# [Problem description]
Reproduce the listing verbatim through the line with "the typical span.".
^^^^^^^^
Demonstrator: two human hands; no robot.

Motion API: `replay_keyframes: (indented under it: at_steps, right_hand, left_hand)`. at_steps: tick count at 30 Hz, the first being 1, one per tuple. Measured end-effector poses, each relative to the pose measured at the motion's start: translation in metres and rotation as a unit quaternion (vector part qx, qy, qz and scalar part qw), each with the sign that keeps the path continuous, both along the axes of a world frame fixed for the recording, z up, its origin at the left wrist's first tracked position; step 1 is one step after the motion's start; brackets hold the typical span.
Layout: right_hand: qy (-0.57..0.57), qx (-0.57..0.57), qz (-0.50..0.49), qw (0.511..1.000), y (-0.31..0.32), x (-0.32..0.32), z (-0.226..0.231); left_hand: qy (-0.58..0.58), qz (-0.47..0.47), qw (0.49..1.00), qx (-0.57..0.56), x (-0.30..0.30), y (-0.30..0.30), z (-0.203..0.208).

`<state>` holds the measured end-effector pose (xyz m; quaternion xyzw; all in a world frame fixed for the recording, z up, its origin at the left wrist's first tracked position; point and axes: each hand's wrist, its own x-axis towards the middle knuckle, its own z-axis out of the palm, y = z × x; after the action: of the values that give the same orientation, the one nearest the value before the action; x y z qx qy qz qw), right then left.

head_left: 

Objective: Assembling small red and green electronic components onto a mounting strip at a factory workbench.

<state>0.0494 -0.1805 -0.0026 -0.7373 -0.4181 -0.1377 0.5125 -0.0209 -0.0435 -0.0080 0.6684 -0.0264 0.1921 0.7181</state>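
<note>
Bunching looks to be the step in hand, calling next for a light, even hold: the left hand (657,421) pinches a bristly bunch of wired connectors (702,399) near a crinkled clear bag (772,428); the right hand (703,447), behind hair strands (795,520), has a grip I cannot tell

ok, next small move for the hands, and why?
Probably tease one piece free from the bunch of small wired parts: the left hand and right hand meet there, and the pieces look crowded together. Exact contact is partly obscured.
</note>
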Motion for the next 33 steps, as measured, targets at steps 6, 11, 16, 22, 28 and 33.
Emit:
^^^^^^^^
# [Answer to this exercise]
Demonstrator: two human hands; no robot.

Motion API: `replay_keyframes: (indented under it: at_steps, right_hand, left_hand)`. at_steps: tick count at 30 Hz, the first being 1, one per tuple. Measured end-effector poses, each relative to the pose measured at the motion's start: translation in metres and rotation as a unit quaternion (vector part qx, qy, qz and scalar part qw), each with the sign that keeps the path continuous, both along the axes of a world frame fixed for the recording, z up, its origin at the left wrist's first tracked position; step 1 is one step after the motion's start; brackets hold the typical span.

Output is complete for this exercise.